How To Know When Stress Becomes a Problem You Need To Address.
We can be physiologically experiencing stress yet mentally numb to it because we’ve become so accustomed to it. Some have become so adapted to the daily pressures, irritations, and annoyances of life that it starts to seem normal. Yet the small stresses accumulate quickly and we may not realize how much they’re impairing our mental and emotional clarity and our overall health until it shows up as a bad decision, an overreaction or an unwanted diagnosis at the doctor’s office. https://www.heartmath.com/infographics/how-stress-affects-the-body/
Additional Habits That Lead to More Stress.

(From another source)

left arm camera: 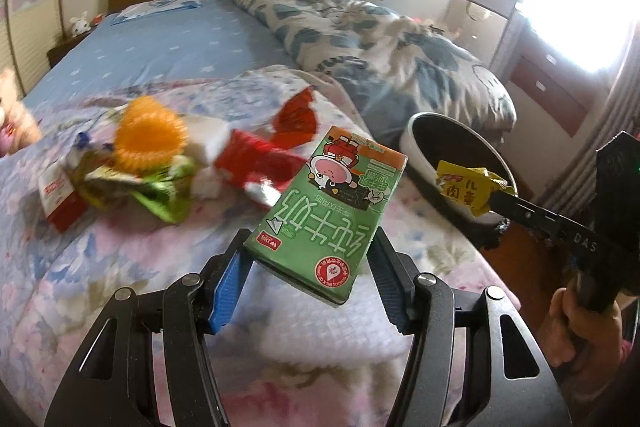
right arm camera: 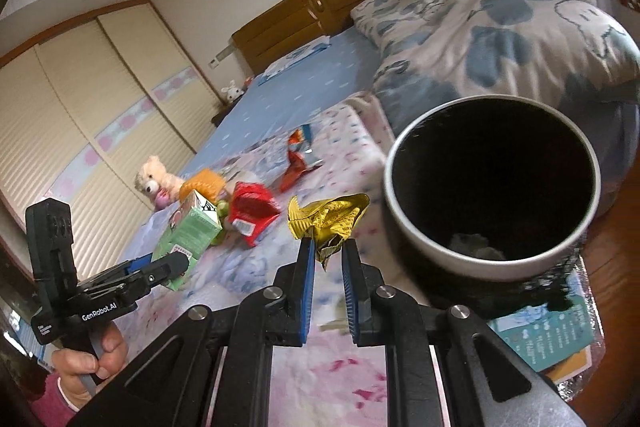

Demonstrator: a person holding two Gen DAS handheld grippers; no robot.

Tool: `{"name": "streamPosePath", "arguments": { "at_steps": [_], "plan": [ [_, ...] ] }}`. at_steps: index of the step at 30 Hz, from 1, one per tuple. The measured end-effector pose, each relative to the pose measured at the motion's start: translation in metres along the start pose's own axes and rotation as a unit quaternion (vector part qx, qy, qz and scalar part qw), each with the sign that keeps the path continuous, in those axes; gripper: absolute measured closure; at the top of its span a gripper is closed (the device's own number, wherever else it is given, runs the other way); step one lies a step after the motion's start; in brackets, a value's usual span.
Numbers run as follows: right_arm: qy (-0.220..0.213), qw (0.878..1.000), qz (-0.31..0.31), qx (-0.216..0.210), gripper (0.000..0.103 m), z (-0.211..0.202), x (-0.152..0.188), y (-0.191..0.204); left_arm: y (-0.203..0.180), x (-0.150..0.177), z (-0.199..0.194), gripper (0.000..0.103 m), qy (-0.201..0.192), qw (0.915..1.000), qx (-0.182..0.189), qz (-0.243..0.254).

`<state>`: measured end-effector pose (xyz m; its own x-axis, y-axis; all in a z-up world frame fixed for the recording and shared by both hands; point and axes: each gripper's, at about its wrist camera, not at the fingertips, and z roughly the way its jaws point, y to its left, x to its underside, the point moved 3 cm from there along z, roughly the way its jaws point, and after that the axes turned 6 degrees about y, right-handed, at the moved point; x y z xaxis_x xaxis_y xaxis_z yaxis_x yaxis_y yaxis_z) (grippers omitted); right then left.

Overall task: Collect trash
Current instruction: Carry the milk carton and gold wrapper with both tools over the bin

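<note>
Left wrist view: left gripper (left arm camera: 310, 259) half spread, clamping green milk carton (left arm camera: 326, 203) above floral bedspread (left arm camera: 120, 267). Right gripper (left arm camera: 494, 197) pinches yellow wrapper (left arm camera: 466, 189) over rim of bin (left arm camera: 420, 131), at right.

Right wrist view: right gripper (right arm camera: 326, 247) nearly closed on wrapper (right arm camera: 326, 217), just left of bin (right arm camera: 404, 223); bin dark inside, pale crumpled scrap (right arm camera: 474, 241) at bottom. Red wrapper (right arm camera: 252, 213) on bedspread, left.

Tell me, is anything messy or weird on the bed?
Yes. Trash lies scattered on the flowery blanket: a red wrapper, a crumpled orange-red wrapper, a green wrapper and a small red-and-white box. Litter doesn't belong on a bed. An orange spiky ring sits on the pile.
</note>
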<state>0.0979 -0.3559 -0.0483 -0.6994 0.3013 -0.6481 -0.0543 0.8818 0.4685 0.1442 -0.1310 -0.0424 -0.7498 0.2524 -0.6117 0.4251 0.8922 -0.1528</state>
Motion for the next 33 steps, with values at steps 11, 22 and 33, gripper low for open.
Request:
{"name": "streamPosePath", "arguments": {
  "at_steps": [11, 22, 33],
  "plan": [
    [-0.017, 0.999, 0.027, 0.026, 0.089, -0.025, -0.007, -0.042, -0.051, -0.013, 0.025, 0.045, 0.020, 0.9989, 0.023, 0.035],
    [-0.025, 0.998, 0.045, 0.047, 0.089, -0.038, -0.013, -0.072, -0.086, -0.022, 0.047, 0.045, 0.038, 0.9969, 0.037, 0.057],
    [-0.033, 0.996, 0.058, 0.063, 0.089, -0.046, -0.025, -0.095, -0.109, -0.037, 0.066, 0.045, 0.052, 0.9955, 0.039, 0.069]
  ]
}}
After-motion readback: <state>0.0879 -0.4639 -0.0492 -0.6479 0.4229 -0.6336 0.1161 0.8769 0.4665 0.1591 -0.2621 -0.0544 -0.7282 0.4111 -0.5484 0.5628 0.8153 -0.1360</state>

Indirectly, some of the less-than-healthy habits that come with stress such as smoking, drinking, poor diet, less sleep, and little-to-no exercise can also lower your resistance to stress. Our bodies are designed to walk, run, jump, sit and stand. Stress paired with the lack of purposeful movement to stretch and strengthen your body can lead to tension, inflammation, aches, pains, and tightness. And so, the cycle of less movement just adds to the discomfort in your body. In other words, more stress imbeds a cycle that is more difficult to get out of, the longer you endure stress the harder it gets. The key is to release stress at the moment and reset during your busy day. How to know when stress becomes a problem you must address. Your body will tell you, just listen.
You Can You Control How You Respond to stress.
In your quiet moments, you may feel like a victim in your own life and life choices. You wonder how did I get here, I love my life. The answer is built in pauses during the day to reflect and be aware of your body, emotions, and mind. We can control how we respond to stress and we can become more sensitive to stressful situations and how they are affecting us before it manifests as a physical, mental or emotional complaint. There are simple, scientifically validated solutions to stress that empower people to rewire their own stress response.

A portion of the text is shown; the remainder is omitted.